— Required action —
The data is to be repeated exactly, with the images removed.

(Records shown begins)

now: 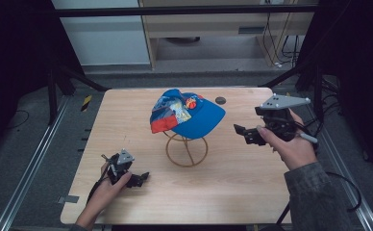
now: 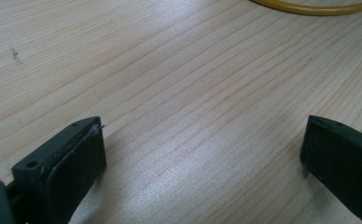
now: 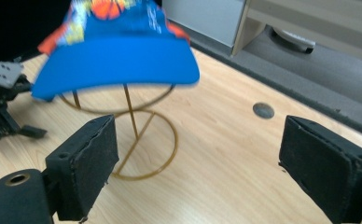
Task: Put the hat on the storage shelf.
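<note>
two tools sit over a pale wooden worktop (image 1: 232, 192), one in each of a person's hands. at the centre, a blue baseball cap (image 1: 187, 113) with a colourful printed crown rests on a round gold wire stand (image 1: 187, 149), brim pointing to the right. the right tool (image 1: 244, 132) is raised beside the brim, aimed at it, jaws spread wide and holding nothing; the right hand (image 1: 290, 144) grips it with the wrist lifted. the left tool (image 1: 141, 179) lies low near the front left, jaws wide apart and empty, well clear of the stand. the likely step is taking the cap: approach the brim level, close on its edge, and lift straight up so the light stand does not tip.
</note>
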`<control>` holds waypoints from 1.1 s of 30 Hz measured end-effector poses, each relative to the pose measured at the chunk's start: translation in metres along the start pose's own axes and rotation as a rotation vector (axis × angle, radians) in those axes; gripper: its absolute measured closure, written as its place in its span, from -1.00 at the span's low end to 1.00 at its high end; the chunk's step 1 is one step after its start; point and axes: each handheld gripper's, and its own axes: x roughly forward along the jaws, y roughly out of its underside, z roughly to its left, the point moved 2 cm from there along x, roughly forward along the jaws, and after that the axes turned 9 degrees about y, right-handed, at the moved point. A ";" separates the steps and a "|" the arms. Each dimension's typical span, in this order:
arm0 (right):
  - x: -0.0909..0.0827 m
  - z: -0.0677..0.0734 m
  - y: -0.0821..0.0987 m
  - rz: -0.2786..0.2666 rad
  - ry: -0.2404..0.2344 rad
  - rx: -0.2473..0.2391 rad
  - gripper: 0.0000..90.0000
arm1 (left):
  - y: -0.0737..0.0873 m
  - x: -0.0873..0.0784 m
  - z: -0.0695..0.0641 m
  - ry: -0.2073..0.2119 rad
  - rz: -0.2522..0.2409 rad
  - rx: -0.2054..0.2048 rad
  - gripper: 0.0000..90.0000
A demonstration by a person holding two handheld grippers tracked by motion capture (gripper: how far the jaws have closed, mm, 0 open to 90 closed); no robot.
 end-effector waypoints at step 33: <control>0.086 0.013 0.158 0.137 -0.002 0.082 -0.76 | 0.000 0.000 0.000 0.002 -0.002 -0.001 -1.00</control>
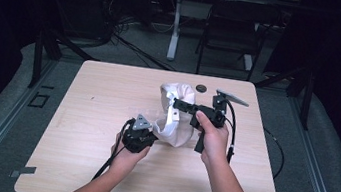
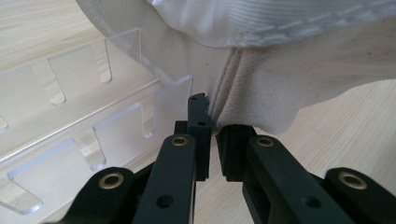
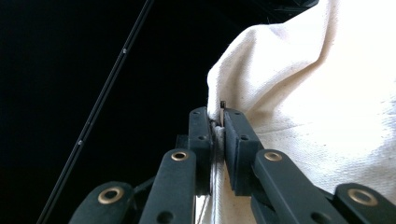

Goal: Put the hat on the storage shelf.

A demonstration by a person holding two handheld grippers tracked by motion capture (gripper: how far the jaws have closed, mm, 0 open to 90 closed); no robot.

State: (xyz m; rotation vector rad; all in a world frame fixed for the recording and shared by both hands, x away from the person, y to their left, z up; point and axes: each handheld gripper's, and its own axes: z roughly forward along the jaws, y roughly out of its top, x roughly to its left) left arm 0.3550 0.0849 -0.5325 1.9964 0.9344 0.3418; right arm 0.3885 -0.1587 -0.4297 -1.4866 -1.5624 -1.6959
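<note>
Two hand-held grippers meet on one cream cloth bag [image 1: 175,122] lying a little right of the middle of the light wooden table [image 1: 85,114], and no brand, label or lettering can be read on the bag, the grippers or anything else on the table. From the high view, the left gripper [image 1: 153,135] sits low at the bag's near-left corner, while the right gripper [image 1: 176,103] is held higher and reaches in from the right toward the bag's upper edge. In the left gripper view its jaws [image 2: 212,135] are drawn almost together, with the lower hem of the canvas [image 2: 261,93] caught right at their tips; a clear plastic slotted organizer [image 2: 93,126] lies just beside the bag on that side, its notched walls standing upright. In the right gripper view the jaws [image 3: 217,140] are pressed tight on a fold of the same cloth [image 3: 317,121], which rises above the tips against a dark background. A small dark round thing [image 1: 201,87] rests on the table beyond the bag, too small to tell what it is. Cables trail from both grippers toward the near edge.
</note>
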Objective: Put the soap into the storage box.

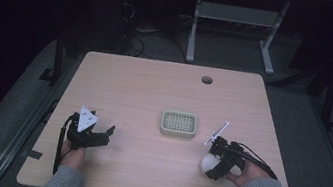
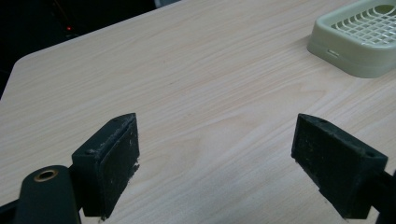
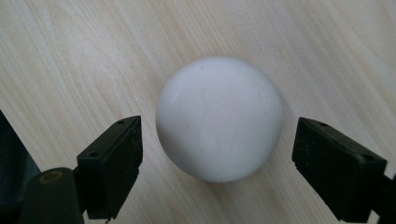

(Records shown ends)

— Solution to this task —
now: 
now: 
now: 
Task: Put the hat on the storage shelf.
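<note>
two tools sit over a pale wooden worktop (image 1: 232, 192), one in each of a person's hands. at the centre, a blue baseball cap (image 1: 187, 113) with a colourful printed crown rests on a round gold wire stand (image 1: 187, 149), brim pointing to the right. the right tool (image 1: 244, 132) is raised beside the brim, aimed at it, jaws spread wide and holding nothing; the right hand (image 1: 290, 144) grips it with the wrist lifted. the left tool (image 1: 141, 179) lies low near the front left, jaws wide apart and empty, well clear of the stand. the likely step is taking the cap: approach the brim level, close on its edge, and lift straight up so the light stand does not tip.
</note>
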`<control>` holds waypoints from 1.1 s of 30 Hz measured end-effector poses, each relative to the pose measured at the chunk's start: translation in metres along the start pose's own axes and rotation as a rotation vector (axis × angle, radians) in those axes; gripper: its absolute measured closure, written as its place in its span, from -1.00 at the span's low end to 1.00 at its high end; the chunk's step 1 is one step after its start; point and axes: each handheld gripper's, and its own axes: x roughly forward along the jaws, y roughly out of its underside, z roughly to its left, the point moved 2 cm from there along x, roughly forward along the jaws, and after that the axes turned 9 degrees about y, right-handed, at the moved point. A ";" separates the steps and a "|" the arms. Each dimension's typical span, in this order:
arm0 (right):
  - x: -0.0909..0.0827 m
  - z: -0.0677..0.0734 m
  - y: -0.0821..0.0987 m
  - rz: -0.2786..0.2666 rad
  - ry: -0.2404..0.2344 rad
  - rx: -0.2473..0.2391 rad
  - gripper: 0.0000..90.0000
arm1 (left):
  - y: -0.0737..0.0873 m
  - x: -0.0873..0.0784 m
  - z: -0.0695..0.0641 m
  - ry: -0.2073..0.2119 rad
  - rz: -0.2522..0.2409 rad
  - rx: -0.2054..0.2048 rad
  - gripper: 0.0000..90.0000
A demonstration by a person holding two handheld grippers tracked by motion capture (gripper: how far the jaws have closed, mm, 0 open to 90 closed); no robot.
 end-effector waypoints at step 33: <control>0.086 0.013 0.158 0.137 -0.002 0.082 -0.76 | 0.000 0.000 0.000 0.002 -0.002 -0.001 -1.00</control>

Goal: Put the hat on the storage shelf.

A demonstration by a person holding two handheld grippers tracked by motion capture (gripper: how far the jaws have closed, mm, 0 open to 90 closed); no robot.

State: (xyz m; rotation vector rad; all in a world frame fixed for the recording and shared by both hands, x away from the person, y to their left, z up; point and axes: each handheld gripper's, and its own axes: z roughly forward along the jaws, y roughly out of its top, x roughly to its left) left arm 0.3550 0.0849 -0.5325 1.9964 0.9344 0.3418; right arm 0.3885 -0.1587 -0.4297 -1.4866 -1.5624 -1.6959
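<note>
Two hand-held grippers meet on one cream cloth bag [image 1: 175,122] lying a little right of the middle of the light wooden table [image 1: 85,114], and no brand, label or lettering can be read on the bag, the grippers or anything else on the table. From the high view, the left gripper [image 1: 153,135] sits low at the bag's near-left corner, while the right gripper [image 1: 176,103] is held higher and reaches in from the right toward the bag's upper edge. In the left gripper view its jaws [image 2: 212,135] are drawn almost together, with the lower hem of the canvas [image 2: 261,93] caught right at their tips; a clear plastic slotted organizer [image 2: 93,126] lies just beside the bag on that side, its notched walls standing upright. In the right gripper view the jaws [image 3: 217,140] are pressed tight on a fold of the same cloth [image 3: 317,121], which rises above the tips against a dark background. A small dark round thing [image 1: 201,87] rests on the table beyond the bag, too small to tell what it is. Cables trail from both grippers toward the near edge.
</note>
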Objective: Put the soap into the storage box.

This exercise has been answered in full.